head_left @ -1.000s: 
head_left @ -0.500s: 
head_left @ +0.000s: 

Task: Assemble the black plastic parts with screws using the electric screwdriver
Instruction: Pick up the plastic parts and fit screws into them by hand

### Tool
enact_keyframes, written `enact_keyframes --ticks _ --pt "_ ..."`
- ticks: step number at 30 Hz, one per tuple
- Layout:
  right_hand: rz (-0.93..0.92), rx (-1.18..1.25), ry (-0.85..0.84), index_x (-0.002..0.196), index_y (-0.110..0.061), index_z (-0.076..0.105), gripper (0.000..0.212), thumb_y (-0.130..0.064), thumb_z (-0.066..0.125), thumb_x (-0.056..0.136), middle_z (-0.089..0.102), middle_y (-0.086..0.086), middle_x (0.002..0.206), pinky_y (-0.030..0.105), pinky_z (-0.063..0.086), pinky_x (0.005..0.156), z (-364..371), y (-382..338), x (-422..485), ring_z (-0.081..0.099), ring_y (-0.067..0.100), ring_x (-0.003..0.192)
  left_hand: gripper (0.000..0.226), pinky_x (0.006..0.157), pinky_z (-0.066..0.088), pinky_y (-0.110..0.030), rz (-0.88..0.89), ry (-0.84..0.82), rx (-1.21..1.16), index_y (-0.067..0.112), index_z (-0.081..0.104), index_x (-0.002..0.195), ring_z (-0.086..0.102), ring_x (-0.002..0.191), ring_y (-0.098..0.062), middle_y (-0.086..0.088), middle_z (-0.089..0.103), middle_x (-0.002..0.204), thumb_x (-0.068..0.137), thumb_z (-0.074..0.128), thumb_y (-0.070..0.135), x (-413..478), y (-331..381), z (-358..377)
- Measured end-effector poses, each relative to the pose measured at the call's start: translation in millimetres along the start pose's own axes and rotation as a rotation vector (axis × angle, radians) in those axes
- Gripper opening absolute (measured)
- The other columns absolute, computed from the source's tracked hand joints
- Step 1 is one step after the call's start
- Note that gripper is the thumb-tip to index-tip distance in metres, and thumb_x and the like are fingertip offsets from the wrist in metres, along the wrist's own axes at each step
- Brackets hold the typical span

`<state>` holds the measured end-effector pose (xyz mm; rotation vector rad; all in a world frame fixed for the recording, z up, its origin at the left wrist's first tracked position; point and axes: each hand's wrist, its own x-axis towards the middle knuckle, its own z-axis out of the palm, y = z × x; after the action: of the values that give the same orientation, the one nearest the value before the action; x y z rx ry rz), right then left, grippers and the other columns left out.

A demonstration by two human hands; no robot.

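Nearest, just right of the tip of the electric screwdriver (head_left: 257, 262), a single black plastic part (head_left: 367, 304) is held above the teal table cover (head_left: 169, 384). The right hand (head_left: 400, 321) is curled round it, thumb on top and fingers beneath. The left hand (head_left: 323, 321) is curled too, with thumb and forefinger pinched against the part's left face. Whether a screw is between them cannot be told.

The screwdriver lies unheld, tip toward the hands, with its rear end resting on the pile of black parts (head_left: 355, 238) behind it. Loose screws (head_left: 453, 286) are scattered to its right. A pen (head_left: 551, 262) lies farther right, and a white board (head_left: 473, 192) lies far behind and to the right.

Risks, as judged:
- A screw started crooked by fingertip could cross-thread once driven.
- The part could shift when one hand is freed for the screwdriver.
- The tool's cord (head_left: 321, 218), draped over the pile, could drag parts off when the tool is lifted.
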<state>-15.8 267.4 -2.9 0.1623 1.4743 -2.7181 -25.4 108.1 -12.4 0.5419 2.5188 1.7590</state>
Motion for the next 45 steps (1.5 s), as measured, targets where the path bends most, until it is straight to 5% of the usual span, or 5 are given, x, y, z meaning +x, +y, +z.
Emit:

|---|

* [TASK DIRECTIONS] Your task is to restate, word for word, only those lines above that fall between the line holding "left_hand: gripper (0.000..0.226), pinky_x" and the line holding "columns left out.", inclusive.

* [OUTPUT OF THE TASK]
  left_hand: gripper (0.000..0.226), pinky_x (0.006..0.157), pinky_z (-0.066..0.088), pinky_y (-0.110..0.030), rz (-0.88..0.89), ry (-0.84..0.82), rx (-1.21..1.16), index_y (-0.067..0.112), index_z (-0.081..0.104), index_x (-0.002..0.195), ring_z (-0.086..0.102), ring_x (-0.002..0.191), ring_y (-0.098..0.062), middle_y (-0.086..0.088), middle_z (-0.089..0.103), middle_x (-0.002..0.204), thumb_x (-0.068..0.137), thumb_z (-0.074..0.128), thumb_y (-0.070..0.135), x (-413..478), y (-331..381), z (-358..377)
- Measured end-effector poses, each relative to the pose measured at the call's start: translation in millimetres along the start pose's own axes and rotation as a rotation vector (axis × angle, radians) in those axes
- Gripper opening absolute (measured)
- The other columns absolute, computed from the source's tracked hand joints
- Step 1 is one step after the call's start
- Note that gripper is the thumb-tip to index-tip distance in metres, and thumb_x and the like are fingertip offsets from the wrist in metres, along the wrist's own axes at each step
- Brackets hold the typical span

`<state>` holds the measured end-effector pose (xyz mm; rotation vector rad; all in a world frame fixed for the recording, z up, its origin at the left wrist's first tracked position; point and axes: each hand's wrist, its own x-axis towards the middle knuckle, its own z-axis out of the palm, y = z × x; after the action: of the values that give the same orientation, the one nearest the value before the action; x y z rx ry rz), right then left, grippers and the other columns left out.

Nothing more remains for this exercise.